» Problem requirements:
In your reply, restate all of the records below word for word.

Data extracted from a collection:
============================================================

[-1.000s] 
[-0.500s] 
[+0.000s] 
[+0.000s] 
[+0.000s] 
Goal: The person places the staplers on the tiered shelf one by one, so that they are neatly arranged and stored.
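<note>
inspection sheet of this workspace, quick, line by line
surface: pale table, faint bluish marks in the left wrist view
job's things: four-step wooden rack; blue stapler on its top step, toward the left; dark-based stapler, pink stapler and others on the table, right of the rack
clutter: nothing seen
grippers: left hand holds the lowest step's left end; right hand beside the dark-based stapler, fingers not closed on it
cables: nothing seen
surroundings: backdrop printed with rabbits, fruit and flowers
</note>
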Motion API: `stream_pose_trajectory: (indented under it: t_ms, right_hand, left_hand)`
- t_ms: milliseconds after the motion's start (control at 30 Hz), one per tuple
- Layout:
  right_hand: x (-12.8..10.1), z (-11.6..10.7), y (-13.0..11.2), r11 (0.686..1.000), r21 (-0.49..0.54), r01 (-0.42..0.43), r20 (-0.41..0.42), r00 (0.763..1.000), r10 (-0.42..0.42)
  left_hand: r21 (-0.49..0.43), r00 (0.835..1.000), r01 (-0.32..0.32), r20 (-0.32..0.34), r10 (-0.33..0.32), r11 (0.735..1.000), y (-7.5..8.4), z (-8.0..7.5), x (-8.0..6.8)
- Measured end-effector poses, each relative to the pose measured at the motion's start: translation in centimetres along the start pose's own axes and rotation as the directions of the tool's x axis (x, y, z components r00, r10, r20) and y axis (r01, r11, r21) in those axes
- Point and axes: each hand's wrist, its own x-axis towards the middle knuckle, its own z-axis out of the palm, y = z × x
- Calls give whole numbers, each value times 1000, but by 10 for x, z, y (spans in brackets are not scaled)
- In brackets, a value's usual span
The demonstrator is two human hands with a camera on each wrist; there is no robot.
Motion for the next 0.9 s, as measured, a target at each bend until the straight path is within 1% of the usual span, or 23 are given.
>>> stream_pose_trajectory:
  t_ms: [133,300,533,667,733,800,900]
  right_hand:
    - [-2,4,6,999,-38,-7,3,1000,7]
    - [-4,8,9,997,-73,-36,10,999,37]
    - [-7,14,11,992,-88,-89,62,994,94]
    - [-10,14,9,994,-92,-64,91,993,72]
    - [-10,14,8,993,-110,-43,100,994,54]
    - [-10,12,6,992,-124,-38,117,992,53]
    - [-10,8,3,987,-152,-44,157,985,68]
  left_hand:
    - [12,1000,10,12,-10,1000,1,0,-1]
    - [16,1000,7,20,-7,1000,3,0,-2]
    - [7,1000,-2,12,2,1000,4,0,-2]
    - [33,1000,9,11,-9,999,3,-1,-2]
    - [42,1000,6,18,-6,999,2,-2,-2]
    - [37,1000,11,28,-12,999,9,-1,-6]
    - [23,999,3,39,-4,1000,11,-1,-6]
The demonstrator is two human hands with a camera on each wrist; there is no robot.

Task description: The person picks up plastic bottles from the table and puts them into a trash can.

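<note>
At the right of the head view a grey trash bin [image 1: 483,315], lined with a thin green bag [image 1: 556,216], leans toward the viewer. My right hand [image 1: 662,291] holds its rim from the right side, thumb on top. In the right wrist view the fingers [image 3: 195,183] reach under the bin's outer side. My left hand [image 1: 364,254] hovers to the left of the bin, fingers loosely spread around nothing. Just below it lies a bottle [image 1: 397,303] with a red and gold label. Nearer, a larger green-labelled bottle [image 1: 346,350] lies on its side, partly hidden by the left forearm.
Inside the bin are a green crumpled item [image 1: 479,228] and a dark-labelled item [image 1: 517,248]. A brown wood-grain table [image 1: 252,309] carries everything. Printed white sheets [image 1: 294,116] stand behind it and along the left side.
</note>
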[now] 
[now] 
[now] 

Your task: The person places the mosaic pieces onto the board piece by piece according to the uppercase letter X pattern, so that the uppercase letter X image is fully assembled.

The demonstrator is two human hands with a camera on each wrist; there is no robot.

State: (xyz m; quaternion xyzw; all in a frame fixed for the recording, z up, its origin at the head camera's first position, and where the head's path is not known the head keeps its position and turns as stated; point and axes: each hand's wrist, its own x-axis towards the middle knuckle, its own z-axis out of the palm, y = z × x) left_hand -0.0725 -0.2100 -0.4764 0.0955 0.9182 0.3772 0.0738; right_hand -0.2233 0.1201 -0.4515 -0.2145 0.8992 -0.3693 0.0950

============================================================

» Task result:
[-1.000s] 
[-0.500s] 
[+0.000s] 
[+0.000s] 
[+0.000s] 
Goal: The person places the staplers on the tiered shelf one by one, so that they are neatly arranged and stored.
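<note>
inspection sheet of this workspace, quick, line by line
surface: pale table, faint bluish marks in the left wrist view
job's things: four-step wooden rack; blue stapler on its top step, toward the left; dark-based stapler, pink stapler and others on the table, right of the rack
clutter: nothing seen
grippers: left hand holds the lowest step's left end; right hand beside the dark-based stapler, fingers not closed on it
cables: nothing seen
surroundings: backdrop printed with rabbits, fruit and flowers
</note>
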Motion API: `stream_pose_trajectory: (indented under it: t_ms, right_hand, left_hand)`
- t_ms: milliseconds after the motion's start (control at 30 Hz), one per tuple
- Layout:
  right_hand: x (-12.8..10.1), z (-11.6..10.7), y (-13.0..11.2), r11 (0.686..1.000), r21 (-0.49..0.54), r01 (-0.42..0.43), r20 (-0.41..0.42), r00 (0.763..1.000), r10 (-0.42..0.42)
  left_hand: r21 (-0.49..0.43), r00 (0.835..1.000), r01 (-0.32..0.32), r20 (-0.32..0.34), r10 (-0.33..0.32), r11 (0.735..1.000), y (-7.5..8.4), z (-8.0..7.5), x (-8.0..6.8)
- Measured end-effector poses, each relative to the pose measured at the motion's start: translation in centimetres along the start pose's own axes and rotation as the directions of the tool's x axis (x, y, z components r00, r10, r20) and y axis (r01, r11, r21) in those axes
- Point and axes: each hand's wrist, its own x-axis towards the middle knuckle, its own z-axis out of the palm, y = z × x
- Calls give whole numbers, each value times 1000, but by 10 for x, z, y (spans in brackets are not scaled)
- In brackets, a value's usual span
The demonstrator is two human hands with a camera on each wrist; there is no robot.
Motion for the next 0.9 s, as measured, a target at each bend until the straight path is within 1% of the usual span, or 23 are given.
>>> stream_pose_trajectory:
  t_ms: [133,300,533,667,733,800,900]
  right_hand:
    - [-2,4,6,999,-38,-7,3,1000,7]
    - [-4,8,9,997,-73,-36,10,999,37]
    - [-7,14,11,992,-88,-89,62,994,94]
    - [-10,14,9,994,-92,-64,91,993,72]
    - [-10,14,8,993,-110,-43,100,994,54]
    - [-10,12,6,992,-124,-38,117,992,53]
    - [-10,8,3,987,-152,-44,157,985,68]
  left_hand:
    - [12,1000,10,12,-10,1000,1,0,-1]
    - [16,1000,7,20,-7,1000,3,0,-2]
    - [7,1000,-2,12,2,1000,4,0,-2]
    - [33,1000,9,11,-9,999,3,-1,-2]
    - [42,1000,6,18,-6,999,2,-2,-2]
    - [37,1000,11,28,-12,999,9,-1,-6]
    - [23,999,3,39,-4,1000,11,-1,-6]
The demonstrator is two human hands with a camera on each wrist; there is no robot.

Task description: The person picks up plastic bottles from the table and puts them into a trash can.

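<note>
At the right of the head view a grey trash bin [image 1: 483,315], lined with a thin green bag [image 1: 556,216], leans toward the viewer. My right hand [image 1: 662,291] holds its rim from the right side, thumb on top. In the right wrist view the fingers [image 3: 195,183] reach under the bin's outer side. My left hand [image 1: 364,254] hovers to the left of the bin, fingers loosely spread around nothing. Just below it lies a bottle [image 1: 397,303] with a red and gold label. Nearer, a larger green-labelled bottle [image 1: 346,350] lies on its side, partly hidden by the left forearm.
Inside the bin are a green crumpled item [image 1: 479,228] and a dark-labelled item [image 1: 517,248]. A brown wood-grain table [image 1: 252,309] carries everything. Printed white sheets [image 1: 294,116] stand behind it and along the left side.
</note>
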[now] 
[now] 
[now] 

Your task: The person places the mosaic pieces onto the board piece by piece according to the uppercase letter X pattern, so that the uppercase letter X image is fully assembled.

The demonstrator is two human hands with a camera on each wrist; there is no robot.

State: (xyz m; quaternion xyzw; all in a frame fixed for the recording, z up, its origin at the head camera's first position, and where the head's path is not known the head keeps its position and turns as stated; point and axes: each hand's wrist, its own x-axis towards the middle knuckle, its own z-axis out of the palm, y = z × x) left_hand -0.0725 -0.2100 -0.4764 0.0955 0.9182 0.3772 0.0738; right_hand -0.2233 0.1201 -0.4515 -0.2145 0.8992 -0.3693 0.0950

That's the full output for the exercise.